YOUR ASSIGNMENT: In the material below, find the line with "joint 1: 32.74" and the line with "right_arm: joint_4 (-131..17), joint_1", then output those two lines and every line between them, exactly.

RECORDS TO PROCESS:
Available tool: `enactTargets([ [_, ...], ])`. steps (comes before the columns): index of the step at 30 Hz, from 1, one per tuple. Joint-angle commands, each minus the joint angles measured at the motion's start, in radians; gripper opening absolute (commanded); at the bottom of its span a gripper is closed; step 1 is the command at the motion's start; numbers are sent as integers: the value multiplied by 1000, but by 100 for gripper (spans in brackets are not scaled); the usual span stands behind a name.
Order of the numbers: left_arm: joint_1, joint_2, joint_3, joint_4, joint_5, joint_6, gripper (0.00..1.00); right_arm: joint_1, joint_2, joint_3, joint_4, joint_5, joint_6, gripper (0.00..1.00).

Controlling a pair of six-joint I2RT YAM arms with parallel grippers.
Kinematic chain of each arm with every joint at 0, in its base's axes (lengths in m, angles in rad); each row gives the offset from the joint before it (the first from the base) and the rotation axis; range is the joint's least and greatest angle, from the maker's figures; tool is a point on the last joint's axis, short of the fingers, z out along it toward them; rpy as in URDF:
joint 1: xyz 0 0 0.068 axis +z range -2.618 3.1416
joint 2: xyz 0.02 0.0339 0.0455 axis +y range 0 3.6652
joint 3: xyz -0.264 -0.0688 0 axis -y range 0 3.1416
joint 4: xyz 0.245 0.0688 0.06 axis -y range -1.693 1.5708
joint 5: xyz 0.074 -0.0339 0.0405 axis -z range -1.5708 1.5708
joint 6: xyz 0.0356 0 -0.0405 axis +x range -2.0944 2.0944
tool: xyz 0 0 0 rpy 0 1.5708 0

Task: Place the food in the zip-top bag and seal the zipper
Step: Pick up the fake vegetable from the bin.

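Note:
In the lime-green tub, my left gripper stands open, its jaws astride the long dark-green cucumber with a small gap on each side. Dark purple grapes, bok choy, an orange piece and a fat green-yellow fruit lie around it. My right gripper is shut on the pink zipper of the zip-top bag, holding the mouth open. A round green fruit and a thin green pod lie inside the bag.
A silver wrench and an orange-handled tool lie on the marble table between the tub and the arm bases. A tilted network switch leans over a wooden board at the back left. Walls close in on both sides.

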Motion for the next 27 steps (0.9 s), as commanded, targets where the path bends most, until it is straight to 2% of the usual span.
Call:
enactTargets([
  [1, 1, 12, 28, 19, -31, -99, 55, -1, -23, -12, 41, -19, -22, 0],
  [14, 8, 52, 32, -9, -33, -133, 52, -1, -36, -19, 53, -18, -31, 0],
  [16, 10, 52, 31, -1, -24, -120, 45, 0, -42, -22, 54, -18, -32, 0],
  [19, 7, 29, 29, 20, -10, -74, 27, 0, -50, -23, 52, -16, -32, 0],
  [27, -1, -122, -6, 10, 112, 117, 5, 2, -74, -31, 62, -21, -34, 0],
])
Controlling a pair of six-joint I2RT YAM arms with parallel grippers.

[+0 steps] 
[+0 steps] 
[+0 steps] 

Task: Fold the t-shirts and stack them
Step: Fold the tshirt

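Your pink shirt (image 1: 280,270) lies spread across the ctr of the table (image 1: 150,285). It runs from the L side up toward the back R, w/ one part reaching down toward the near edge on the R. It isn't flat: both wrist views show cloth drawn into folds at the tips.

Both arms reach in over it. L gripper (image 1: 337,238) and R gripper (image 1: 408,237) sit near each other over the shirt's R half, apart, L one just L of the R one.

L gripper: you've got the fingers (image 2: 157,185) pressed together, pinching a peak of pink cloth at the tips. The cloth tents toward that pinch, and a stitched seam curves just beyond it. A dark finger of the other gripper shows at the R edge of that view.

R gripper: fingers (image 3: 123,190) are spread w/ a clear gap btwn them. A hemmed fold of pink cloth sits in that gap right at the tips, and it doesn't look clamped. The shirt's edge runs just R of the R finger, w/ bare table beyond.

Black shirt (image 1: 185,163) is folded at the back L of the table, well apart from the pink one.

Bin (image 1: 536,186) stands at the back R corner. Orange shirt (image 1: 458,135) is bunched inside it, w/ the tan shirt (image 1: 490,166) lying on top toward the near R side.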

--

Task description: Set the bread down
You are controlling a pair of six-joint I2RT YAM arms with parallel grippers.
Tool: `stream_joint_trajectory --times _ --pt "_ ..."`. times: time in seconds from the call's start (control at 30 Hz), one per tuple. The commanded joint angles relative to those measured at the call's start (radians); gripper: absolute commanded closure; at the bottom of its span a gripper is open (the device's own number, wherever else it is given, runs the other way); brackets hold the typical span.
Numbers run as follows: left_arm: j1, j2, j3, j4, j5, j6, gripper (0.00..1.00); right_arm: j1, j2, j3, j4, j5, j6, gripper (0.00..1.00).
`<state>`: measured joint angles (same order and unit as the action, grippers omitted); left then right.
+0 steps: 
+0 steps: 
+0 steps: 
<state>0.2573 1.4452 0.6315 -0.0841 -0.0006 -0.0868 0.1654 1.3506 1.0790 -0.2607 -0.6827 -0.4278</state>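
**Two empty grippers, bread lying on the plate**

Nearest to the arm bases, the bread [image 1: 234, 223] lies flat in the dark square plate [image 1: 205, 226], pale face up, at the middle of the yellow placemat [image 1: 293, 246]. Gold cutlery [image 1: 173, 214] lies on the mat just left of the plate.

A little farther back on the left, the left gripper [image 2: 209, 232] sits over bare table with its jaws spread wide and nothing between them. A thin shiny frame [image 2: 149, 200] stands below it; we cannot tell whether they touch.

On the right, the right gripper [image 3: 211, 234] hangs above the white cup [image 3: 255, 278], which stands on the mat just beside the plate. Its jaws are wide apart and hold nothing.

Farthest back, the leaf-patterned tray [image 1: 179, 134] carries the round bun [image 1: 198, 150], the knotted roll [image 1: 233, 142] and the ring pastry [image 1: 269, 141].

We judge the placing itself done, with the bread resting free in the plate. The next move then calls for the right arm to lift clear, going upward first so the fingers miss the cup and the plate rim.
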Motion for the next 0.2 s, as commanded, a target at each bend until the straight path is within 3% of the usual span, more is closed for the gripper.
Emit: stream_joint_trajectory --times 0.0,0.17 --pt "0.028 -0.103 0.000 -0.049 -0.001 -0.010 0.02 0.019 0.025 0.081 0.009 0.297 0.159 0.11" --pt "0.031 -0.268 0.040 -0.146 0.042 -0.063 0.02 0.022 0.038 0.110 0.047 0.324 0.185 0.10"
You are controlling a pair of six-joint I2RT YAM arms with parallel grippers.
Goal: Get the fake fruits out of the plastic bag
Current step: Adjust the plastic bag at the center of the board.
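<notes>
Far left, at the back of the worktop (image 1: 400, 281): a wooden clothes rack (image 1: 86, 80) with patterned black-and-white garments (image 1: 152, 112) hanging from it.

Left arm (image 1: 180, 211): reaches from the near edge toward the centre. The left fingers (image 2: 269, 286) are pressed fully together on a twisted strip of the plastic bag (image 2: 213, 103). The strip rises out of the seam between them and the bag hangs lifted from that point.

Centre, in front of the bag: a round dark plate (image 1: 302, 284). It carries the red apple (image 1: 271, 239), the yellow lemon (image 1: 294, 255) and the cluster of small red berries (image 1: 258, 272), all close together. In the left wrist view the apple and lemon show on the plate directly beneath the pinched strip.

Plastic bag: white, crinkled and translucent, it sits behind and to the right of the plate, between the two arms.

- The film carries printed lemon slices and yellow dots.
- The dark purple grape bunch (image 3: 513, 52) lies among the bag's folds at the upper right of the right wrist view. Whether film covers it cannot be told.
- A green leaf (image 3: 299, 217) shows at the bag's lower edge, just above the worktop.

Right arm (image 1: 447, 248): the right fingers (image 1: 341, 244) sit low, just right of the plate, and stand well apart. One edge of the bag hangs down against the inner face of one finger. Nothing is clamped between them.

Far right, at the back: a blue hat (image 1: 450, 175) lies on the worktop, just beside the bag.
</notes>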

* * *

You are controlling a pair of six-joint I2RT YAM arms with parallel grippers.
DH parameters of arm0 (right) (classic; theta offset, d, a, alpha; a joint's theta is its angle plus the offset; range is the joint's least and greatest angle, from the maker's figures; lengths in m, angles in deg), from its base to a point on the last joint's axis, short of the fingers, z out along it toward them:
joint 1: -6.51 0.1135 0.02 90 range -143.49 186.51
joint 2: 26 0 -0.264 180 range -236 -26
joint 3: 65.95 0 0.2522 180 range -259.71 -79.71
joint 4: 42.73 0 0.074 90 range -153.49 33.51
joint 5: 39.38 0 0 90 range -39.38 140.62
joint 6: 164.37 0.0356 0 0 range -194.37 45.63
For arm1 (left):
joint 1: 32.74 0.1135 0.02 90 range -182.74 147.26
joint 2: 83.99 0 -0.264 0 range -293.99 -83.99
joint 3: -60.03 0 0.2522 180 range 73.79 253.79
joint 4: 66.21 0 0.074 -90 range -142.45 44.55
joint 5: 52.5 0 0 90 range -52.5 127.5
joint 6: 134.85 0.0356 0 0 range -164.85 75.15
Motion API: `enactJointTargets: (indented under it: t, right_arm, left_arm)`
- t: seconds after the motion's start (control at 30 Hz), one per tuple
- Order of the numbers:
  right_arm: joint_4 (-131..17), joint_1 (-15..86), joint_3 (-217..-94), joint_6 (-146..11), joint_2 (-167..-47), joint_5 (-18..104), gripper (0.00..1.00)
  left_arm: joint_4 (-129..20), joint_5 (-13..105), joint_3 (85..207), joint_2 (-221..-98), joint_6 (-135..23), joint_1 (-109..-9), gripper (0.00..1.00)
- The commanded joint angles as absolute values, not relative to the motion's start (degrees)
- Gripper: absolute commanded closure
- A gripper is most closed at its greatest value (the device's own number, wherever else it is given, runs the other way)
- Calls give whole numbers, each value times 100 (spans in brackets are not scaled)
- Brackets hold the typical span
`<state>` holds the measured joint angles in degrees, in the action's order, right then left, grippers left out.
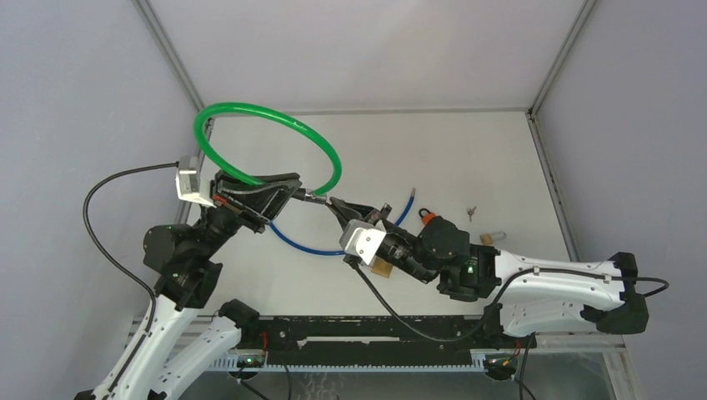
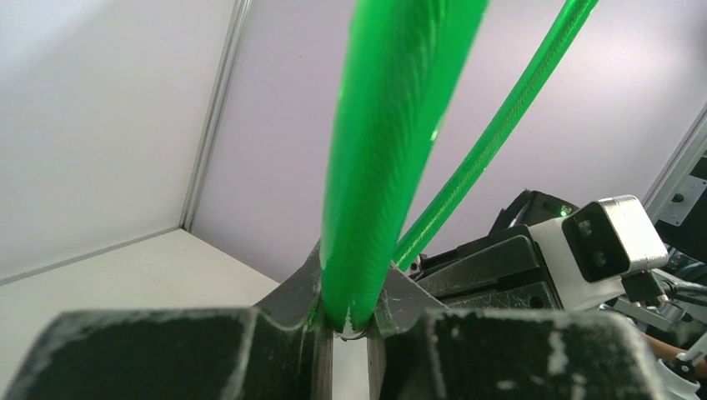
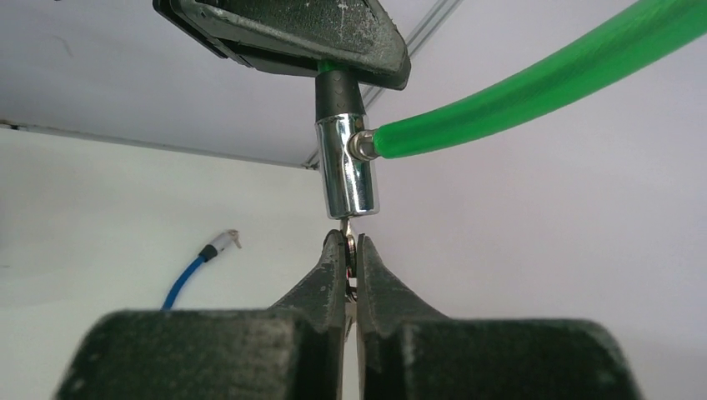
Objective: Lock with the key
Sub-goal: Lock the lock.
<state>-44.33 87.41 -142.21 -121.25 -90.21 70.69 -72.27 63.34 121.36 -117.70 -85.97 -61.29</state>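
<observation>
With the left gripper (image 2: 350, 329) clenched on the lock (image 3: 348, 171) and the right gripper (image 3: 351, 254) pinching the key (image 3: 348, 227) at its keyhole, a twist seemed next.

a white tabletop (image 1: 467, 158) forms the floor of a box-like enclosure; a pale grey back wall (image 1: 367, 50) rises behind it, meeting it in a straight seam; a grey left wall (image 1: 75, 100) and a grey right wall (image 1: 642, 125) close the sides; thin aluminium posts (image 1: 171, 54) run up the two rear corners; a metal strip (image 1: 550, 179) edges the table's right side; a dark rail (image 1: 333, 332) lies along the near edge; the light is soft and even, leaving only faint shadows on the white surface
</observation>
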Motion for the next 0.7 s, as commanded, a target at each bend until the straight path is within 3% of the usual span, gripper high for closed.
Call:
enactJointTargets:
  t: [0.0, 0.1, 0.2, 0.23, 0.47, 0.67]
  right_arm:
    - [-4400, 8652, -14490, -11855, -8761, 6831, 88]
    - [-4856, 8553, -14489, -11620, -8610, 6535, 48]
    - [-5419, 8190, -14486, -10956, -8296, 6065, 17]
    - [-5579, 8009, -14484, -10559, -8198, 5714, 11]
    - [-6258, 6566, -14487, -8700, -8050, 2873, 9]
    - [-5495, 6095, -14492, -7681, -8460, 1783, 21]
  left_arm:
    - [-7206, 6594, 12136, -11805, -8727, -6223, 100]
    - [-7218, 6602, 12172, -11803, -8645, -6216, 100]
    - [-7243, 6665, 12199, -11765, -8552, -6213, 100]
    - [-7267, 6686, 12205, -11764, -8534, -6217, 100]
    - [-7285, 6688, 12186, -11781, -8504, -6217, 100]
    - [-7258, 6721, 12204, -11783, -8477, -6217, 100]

ANSWER FOR THIS EXERCISE:
joint 1: 32.74 0.1135 0.02 90 range -182.74 147.26
joint 2: 83.99 0 -0.264 0 range -293.99 -83.99
joint 3: -60.03 0 0.2522 180 range 73.79 253.79
joint 4: 66.21 0 0.074 -90 range -142.45 44.55
joint 5: 52.5 0 0 90 range -52.5 127.5
joint 6: 134.85 0.0356 0 0 range -164.85 75.15
Motion API: `enactJointTargets: (indented under it: t, right_arm, left_arm)`
- t: seconds after the motion's start (control at 30 Hz), one per tuple
- Order of the numbers:
  right_arm: joint_4 (-131..17), joint_1 (-15..86), joint_3 (-217..-94), joint_6 (-146..11), joint_2 (-167..-47), joint_5 (-18..104), gripper (0.00..1.00)

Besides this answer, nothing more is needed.